Exclusion from federally regulated banks is an enormous problem for the marijuana industry. Presently, cannabis business owners are stuck in a financial cul-de-sac dealing in cash. Despite the multi-billion-dollar marijuana industry in the U.S., individuals and companies are in a similar position as the black-market marijuana dealers. Banks, fearing entanglements in violating federal laws against marijuana, will not extend banking services to marijuana businesses. No credit, no accounts, no vault. No dice. For an understanding of where we’ve been and where we’re headed, follow the MONEY.
M: MARIJUANA business owners have been marginalized. The reality is that major banks and credit unions don’t want to attract the scrutiny of federal regulators if they accept deposits tied to cannabis-related businesses. Federal rules dictate that banks and financial institutions that accept deposits from cannabis-related businesses may receive criminal and civil penalties, which has led to cannabis-related businesses being conducted mostly in cash. That’s a big problem.

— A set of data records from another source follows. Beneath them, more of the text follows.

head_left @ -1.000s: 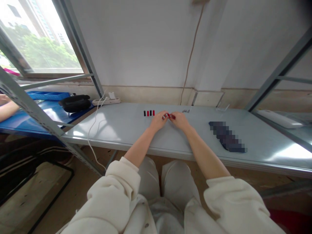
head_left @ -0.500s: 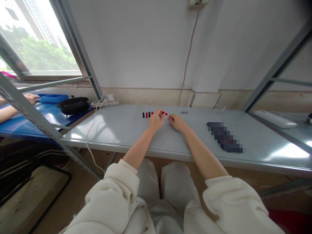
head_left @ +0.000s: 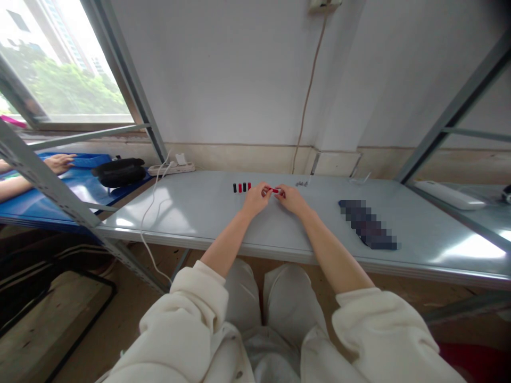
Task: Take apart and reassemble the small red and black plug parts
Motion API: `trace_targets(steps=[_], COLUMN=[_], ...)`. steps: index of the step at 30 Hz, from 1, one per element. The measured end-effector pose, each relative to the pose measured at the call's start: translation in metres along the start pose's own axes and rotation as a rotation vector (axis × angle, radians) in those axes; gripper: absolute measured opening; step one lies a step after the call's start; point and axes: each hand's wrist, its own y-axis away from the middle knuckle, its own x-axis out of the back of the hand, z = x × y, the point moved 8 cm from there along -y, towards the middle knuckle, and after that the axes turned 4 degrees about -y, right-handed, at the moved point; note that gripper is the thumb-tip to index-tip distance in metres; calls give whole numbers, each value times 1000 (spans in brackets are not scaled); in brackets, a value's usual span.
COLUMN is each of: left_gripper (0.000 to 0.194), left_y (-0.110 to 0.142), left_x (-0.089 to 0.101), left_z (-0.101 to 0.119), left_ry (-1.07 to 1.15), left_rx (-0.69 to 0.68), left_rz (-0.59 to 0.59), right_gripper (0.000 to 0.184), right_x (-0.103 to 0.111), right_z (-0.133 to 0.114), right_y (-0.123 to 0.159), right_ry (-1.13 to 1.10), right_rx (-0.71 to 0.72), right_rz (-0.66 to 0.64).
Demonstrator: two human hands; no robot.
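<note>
Between the fingertips of my left hand [head_left: 256, 198] is a small red cylinder [head_left: 274, 190], lying roughly level and pointing right. The pinched fingers of my right hand [head_left: 290, 198] meet the cylinder's right end. Whatever sits inside that right pinch is too small to make out. Just left of my left hand, several small cylinders, black [head_left: 235, 188] and red [head_left: 240, 188] by turns, stand in a row. A little group of small grey metal pieces [head_left: 302, 184] lies on the table beyond my right hand.
The grey table [head_left: 207, 213] has a blurred dark item [head_left: 367, 226] on its right. A white power strip [head_left: 171, 168] and its cable [head_left: 148, 234] are at the left. Another person's hand [head_left: 59, 163] is beside a blue tray [head_left: 91, 160] and a black case [head_left: 120, 173].
My hands have come together, so the red cylinder now touches my right fingers. Its tilt has levelled somewhat. At the far left, the other person's hand has shifted right.
</note>
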Motion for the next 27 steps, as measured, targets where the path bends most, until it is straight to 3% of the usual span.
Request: trace_targets(steps=[4,9,13,16,19,22,27], left_gripper=[9,9,11,14,13,12,8], left_y=[0,-1,-2,2,7,10,10], left_x=[-5,1,27,43,47,43,38], left_z=[0,2,-8,-29,-49,-56,-57], left_ry=[16,89,262,511,706,800,835], left_rx=[-23,6,143,311,485,584,602], left_rz=[-36,31,277,482,608,623,612], right_gripper=[34,17,10,11,8,8,15], right_x=[-2,-2,-1,-11,-23,-35,-53], right_z=[-2,-5,-9,-9,-15,-21,-23], right_y=[1,0,-11,-22,-32,-40,-49], right_ry=[-27,-23,-71,-133,-106,-31,33], right_rx=[5,-23,-87,-196,-213,-176,-164], right_rz=[22,60,102,27,-57,-82,-111])
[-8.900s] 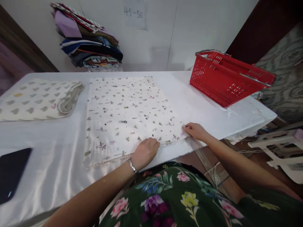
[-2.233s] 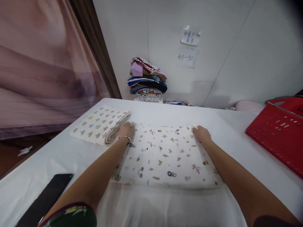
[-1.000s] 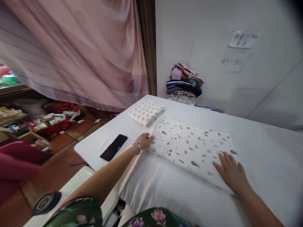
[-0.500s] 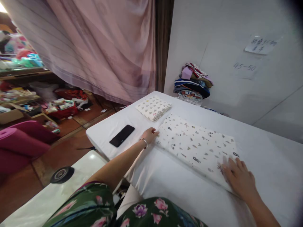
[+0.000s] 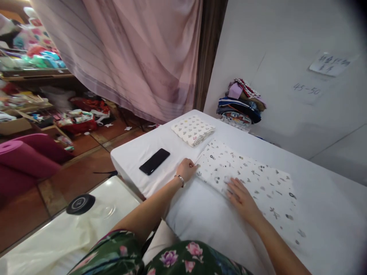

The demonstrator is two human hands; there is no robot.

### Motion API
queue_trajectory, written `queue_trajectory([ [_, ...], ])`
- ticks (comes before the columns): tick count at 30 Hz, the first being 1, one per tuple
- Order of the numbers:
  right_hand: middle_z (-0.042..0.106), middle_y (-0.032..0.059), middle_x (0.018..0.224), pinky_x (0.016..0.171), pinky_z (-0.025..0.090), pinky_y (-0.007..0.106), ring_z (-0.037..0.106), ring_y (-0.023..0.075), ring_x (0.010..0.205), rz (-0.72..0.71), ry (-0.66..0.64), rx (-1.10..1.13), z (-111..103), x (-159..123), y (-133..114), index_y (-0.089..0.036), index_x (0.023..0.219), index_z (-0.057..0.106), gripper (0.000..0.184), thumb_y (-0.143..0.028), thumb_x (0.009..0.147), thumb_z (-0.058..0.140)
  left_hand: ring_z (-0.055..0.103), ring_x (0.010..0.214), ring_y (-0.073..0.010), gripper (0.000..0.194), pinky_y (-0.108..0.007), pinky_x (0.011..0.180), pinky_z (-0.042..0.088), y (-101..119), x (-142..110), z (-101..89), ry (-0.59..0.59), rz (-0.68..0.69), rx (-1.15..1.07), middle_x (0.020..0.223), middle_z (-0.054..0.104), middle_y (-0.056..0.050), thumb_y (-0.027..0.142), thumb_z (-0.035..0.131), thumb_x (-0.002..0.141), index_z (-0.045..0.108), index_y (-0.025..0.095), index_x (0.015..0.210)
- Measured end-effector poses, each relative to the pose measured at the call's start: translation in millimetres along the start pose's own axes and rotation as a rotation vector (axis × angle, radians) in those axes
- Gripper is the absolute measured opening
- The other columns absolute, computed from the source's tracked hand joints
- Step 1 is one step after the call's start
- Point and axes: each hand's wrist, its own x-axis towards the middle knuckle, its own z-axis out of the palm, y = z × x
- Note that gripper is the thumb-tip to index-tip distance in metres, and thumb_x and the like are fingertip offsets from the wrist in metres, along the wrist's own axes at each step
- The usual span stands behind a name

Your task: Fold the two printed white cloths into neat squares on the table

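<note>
"Where's the printed cloth (image 5: 255, 173)?"
"Lying on the bench (image 5: 329, 202), right of the phone (image 5: 155, 161)."
"What touches it?"
"The left hand (image 5: 186, 170), fingers curled at its corner nearest the phone; whether they pinch, I can't tell. The right hand (image 5: 243, 200), fingers spread, is on it farther from the phone."
"How to smooth it well?"
"I'd steady that corner and stroke lightly away from the phone, palm flat."

You have two cloths (image 5: 255, 178) (image 5: 192, 130) and one phone (image 5: 155, 161) on one counter (image 5: 329, 206); farther, one stack (image 5: 240, 103), two notes (image 5: 329, 65) (image 5: 306, 89).
</note>
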Motion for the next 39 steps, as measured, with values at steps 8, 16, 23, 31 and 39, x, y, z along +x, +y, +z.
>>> queue_trajectory([
  [8,0.064,0.0033,0.114,0.088,0.047,0.031,0.060,0.0191,0.102,0.038,-0.137,0.073,-17,115,-29,-0.024,0.118,0.058,0.038,-0.038,0.088,0.039,0.049,0.067,-0.0098,0.013,-0.023,0.062,0.037,-15,-1,6.6,0.082,0.031,-0.148,0.079,0.053,0.002,0.024,0.056,0.076,0.048,0.019,0.067],
  [16,0.065,0.0042,0.108,0.077,0.043,0.024,0.059,0.0176,0.094,0.032,-0.219,-0.316,-4,230,-47,-0.024,0.120,0.056,0.038,-0.019,0.084,0.045,0.049,0.070,-0.0127,0.017,-0.026,0.065,0.037,-16,1,11.9,0.063,0.099,-0.098,0.079,0.053,0.001,0.034,0.057,0.077,0.050,0.020,0.071],
  [23,0.066,0.0043,0.100,0.069,0.038,0.026,0.057,0.0205,0.090,-0.017,-0.337,-0.499,-7,260,-42,-0.026,0.104,0.061,0.028,-0.021,0.079,0.049,0.050,0.075,-0.0142,0.020,-0.027,0.065,0.035,-19,5,9.7,0.027,0.142,-0.106,0.081,0.054,0.000,0.037,0.057,0.078,0.049,0.021,0.070],
  [31,0.064,0.0042,0.090,0.060,0.031,0.024,0.055,0.0186,0.081,-0.045,-0.328,-0.537,-13,276,-44,-0.024,0.092,0.059,0.017,-0.024,0.082,0.046,0.051,0.076,-0.0148,0.014,-0.027,0.071,0.039,-20,7,13.3,0.010,0.156,-0.228,0.081,0.053,-0.001,0.029,0.051,0.080,0.047,0.022,0.068],
  [39,0.065,0.0048,0.092,0.066,0.036,0.025,0.057,0.0184,0.083,0.011,-0.287,-0.397,1,278,-44,-0.023,0.102,0.058,0.022,-0.023,0.082,0.049,0.050,0.069,-0.0149,0.016,-0.027,0.062,0.036,-19,8,13.3,0.013,0.103,-0.154,0.070,0.052,0.000,0.028,0.051,0.078,0.045,0.022,0.064],
])
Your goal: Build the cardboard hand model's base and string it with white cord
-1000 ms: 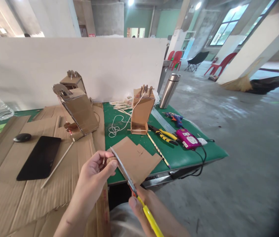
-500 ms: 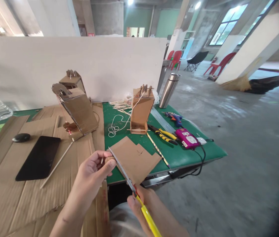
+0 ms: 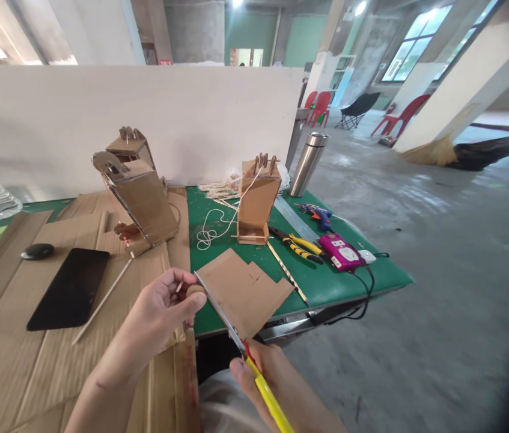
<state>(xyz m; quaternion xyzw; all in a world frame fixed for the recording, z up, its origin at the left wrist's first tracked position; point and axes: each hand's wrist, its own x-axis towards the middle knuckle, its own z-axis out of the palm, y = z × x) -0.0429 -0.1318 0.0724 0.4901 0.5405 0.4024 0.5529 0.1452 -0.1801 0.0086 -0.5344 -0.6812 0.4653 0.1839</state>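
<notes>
Between the thumb and fingers of my left hand (image 3: 166, 307) is a small cardboard disc (image 3: 195, 290), with a short pale stick end showing beside it. My right hand (image 3: 267, 373) grips scissors (image 3: 263, 385) with yellow handles; their long metal blades reach up-left to the disc and look nearly closed. Behind the blades, a notched cardboard sheet (image 3: 240, 288) lies on the green table (image 3: 211, 264). Farther back stands an upright cardboard box (image 3: 258, 204) with small discs on top and white string (image 3: 209, 231) trailing from it.
Two more cardboard boxes (image 3: 146, 201) stand on cardboard sheeting (image 3: 6, 361) at left, near a black phone (image 3: 69, 288) and a mouse (image 3: 38, 251). Pliers (image 3: 299, 246), a striped pencil (image 3: 288, 273), a purple power strip (image 3: 339, 251), a glue gun (image 3: 320, 216) and a steel flask (image 3: 308, 165) sit at right.
My left hand has shifted slightly left and down with the disc. The scissor blades have moved a little left along with it; the things on the table stay put.
</notes>
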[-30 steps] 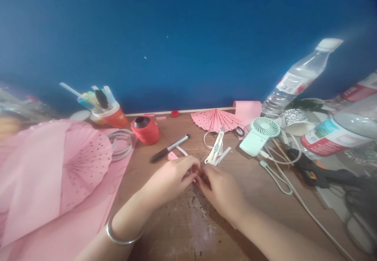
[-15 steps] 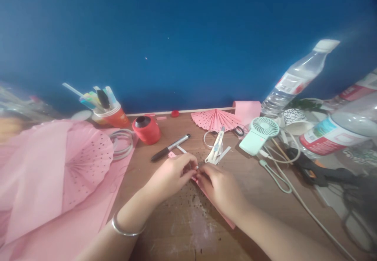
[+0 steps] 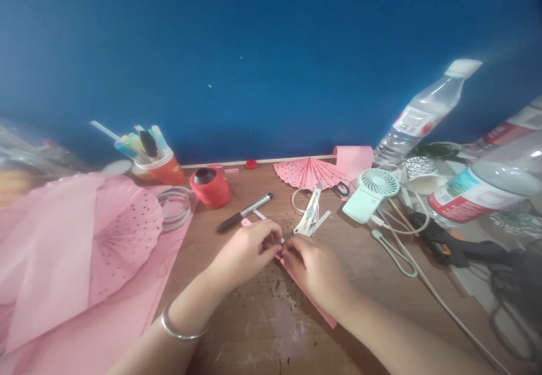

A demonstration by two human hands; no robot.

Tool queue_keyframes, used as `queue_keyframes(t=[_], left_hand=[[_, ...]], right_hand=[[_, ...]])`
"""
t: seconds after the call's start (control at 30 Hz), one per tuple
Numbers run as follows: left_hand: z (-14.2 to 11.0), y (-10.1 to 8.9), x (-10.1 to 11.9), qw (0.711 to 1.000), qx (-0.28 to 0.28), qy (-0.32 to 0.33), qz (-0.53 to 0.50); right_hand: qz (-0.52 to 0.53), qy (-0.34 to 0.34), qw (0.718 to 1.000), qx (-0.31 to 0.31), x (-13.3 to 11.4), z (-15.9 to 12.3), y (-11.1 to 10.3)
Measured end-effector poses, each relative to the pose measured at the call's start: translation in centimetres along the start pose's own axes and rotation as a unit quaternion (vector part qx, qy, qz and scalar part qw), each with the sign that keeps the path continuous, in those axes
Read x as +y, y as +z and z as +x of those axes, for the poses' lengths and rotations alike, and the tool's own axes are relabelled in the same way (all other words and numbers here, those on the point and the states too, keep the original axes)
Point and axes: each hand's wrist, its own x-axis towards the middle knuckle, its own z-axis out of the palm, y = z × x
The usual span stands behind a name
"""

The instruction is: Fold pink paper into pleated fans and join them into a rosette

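My left hand and my right hand meet at the middle of the brown table, fingertips pinched together on a narrow folded pink paper strip. The strip runs back under my right hand and wrist, so most of it is hidden. A silver bangle circles my left wrist. Just beyond my fingers lie a black marker and a white utility knife. Small dark specks are scattered on the table under my hands.
Pink paper sheets and a pleated dotted fan cover the left. A red tape roll, a pen cup, a smaller pink fan, a mint handheld fan with its cord, water bottles and black scissors crowd the back and right.
My hands have stayed together at the same spot. More of the pink strip now shows under my right wrist than a second ago.
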Motion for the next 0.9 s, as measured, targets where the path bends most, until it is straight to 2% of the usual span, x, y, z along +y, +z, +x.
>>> queue_keyframes(t=[0.43, 0.53, 0.73, 0.83, 0.9], left_hand=[[0.0, 0.3, 0.1, 1.0, 0.003, 0.006, -0.02], [0.1, 0.2, 0.0, 0.999, 0.026, 0.004, -0.02], [-0.3, -0.4, 1.1, 0.993, 0.119, 0.018, -0.021], [-1.0, -0.3, 1.7, 0.993, 0.116, 0.028, 0.016], [-1.5, 0.1, 1.8, 0.994, 0.105, 0.011, 0.041]], right_hand=[[0.01, 0.01, 1.0, -0.004, -0.2, 0.1, -0.2], [0.024, 0.01, 1.0, -0.004, -0.2, 0.1, -0.3], [0.033, 0.014, 0.999, -0.007, -0.3, 0.2, -0.4], [0.031, 0.022, 0.999, -0.011, -0.3, 0.2, -0.4], [0.029, 0.021, 0.999, -0.011, -0.3, 0.2, -0.3]])
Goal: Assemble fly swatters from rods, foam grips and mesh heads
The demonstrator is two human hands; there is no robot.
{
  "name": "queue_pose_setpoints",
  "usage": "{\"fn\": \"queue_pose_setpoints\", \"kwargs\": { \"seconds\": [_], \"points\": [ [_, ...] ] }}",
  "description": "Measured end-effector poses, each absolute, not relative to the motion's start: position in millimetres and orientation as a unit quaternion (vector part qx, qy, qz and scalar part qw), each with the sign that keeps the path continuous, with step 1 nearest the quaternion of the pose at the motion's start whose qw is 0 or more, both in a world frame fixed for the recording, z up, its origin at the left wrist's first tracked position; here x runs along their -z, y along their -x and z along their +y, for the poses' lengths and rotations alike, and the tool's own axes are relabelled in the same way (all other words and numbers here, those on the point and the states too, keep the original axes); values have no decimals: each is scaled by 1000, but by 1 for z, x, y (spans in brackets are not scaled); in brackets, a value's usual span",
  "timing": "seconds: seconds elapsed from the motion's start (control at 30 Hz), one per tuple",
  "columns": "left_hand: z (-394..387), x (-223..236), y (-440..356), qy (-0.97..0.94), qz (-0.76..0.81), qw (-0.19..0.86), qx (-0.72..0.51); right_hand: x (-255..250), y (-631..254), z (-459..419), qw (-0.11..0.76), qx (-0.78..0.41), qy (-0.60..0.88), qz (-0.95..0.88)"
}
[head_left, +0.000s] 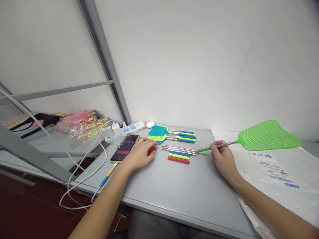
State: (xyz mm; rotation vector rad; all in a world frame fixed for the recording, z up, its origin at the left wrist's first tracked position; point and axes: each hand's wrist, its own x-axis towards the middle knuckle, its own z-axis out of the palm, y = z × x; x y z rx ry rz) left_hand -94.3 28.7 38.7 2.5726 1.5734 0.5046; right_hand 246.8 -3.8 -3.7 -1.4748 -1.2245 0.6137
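Observation:
My right hand point(223, 157) is closed on a fly swatter with a green mesh head point(270, 135), gripping its metal rod. The swatter's green handle point(203, 149) points left, its tip beside several loose metal rods point(178, 150). My left hand point(142, 153) reaches palm down across the table, fingers stretched out. Partly hidden beneath it is a red piece point(151, 150), whose kind I cannot make out. Just right of that hand lie a blue, a yellow point(179, 156) and a red handle point(178, 160). Behind them, several teal and yellow fly swatters point(159, 131) are laid together.
A phone point(124, 148) lies left of my left hand, with a white cable point(107, 159) nearby. Behind it sits a power strip point(133, 127). White plastic packaging point(274, 192) covers the table's right side. Bagged colourful items point(79, 122) lie beyond the grey metal frame point(104, 56).

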Motion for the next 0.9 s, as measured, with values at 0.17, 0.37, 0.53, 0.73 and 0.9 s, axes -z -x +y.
{"fn": "queue_pose_setpoints", "kwargs": {
  "seconds": [0.17,0.37,0.53,0.73,0.9],
  "points": [
    [32,-41,96,-853,502,40,-138,4,-248,-4,531,-261,628,-506],
    [30,-38,100,-852,499,48,-148,2,-247,-7,524,-280,628,-502],
    [28,-39,100,-850,497,68,-161,-1,-246,-9,528,-284,627,-497],
    [42,-74,72,-849,473,89,-218,-2,-243,-8,551,-280,614,-492],
    [69,-123,0,-843,374,161,-351,-10,-240,-9,620,-301,515,-510]
  ]
}}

In most of the states that have legal marijuana markets, cash is counted and recounted and stuffed into bulging envelopes, slid into backpacks, and who knows what else. With marijuana still illegal under federal law, marijuana businesses can’t open bank accounts or accept credit card transactions. As such, cash-only businesses generally are subject to increased crime and an unsafe work environment.
O: OPTIONS exist for a different, better system. Ten U.S. senators filed a proposal that aims to avoid marijuana businesses operating under the table. The measure, led by Sens. Jeff Merkley (D-OR) and Lisa Murkowski (R-AK), would prevent federal officials from punishing a financial service provider “solely because the depository institution provides or has provided financial services to a cannabis-related legitimate business.”
N: NEVER before has there been such inconsistency regarding cannabis enforcement. Under Attorney General Jeff Sessions, the federal government will likely crack down on cannabis businesses or financial institutions that were otherwise abiding by state law. As a result of the Trump administration’s new war on marijuana, will banks and financial service companies that hold and move money (or virtual currency or e-money) for marijuana businesses face increased exposure? Sessions is the chief law enforcer as of the writing of this blog but you never know when he’ll resign.
E: EVERYONE operating cannabis businesses are anxious about enforcement of federal law. The federal government can charge money-laundering violations and seek to put third parties conducting those transactions in jail or forfeit the third parties’ property. The government could also charge banks and credit unions with racketeering, a charge of criminal conspiracy that would strengthen the penalties. Revocation of the Cole Memo increases the risk that cannabis companies, or its assets, could be caught up in a Department of Justice prosecution even if they are in compliance with state law.
Y: YOU have to be the catalyst for change. Under the Obama administration, prosecutors were encouraged to take action against a financial institution only if the institution knowingly offered services to marijuana businesses whose conduct involved one of the aggravators listed in the Cole Memo. Attorney General Sessions tossed the Cole Memo in the proverbial garbage. Sessions seems completely out of sync with the will of the people in states that overwhelmingly voted to legalize marijuana. There’s a Times Up movement and a #MeToo campaign sweeping the nation. We are also living in a #MarijuanaMoment in which #MarijuanaMovement advocates are raising their voices and demanding R-E-S-P-E-C-T.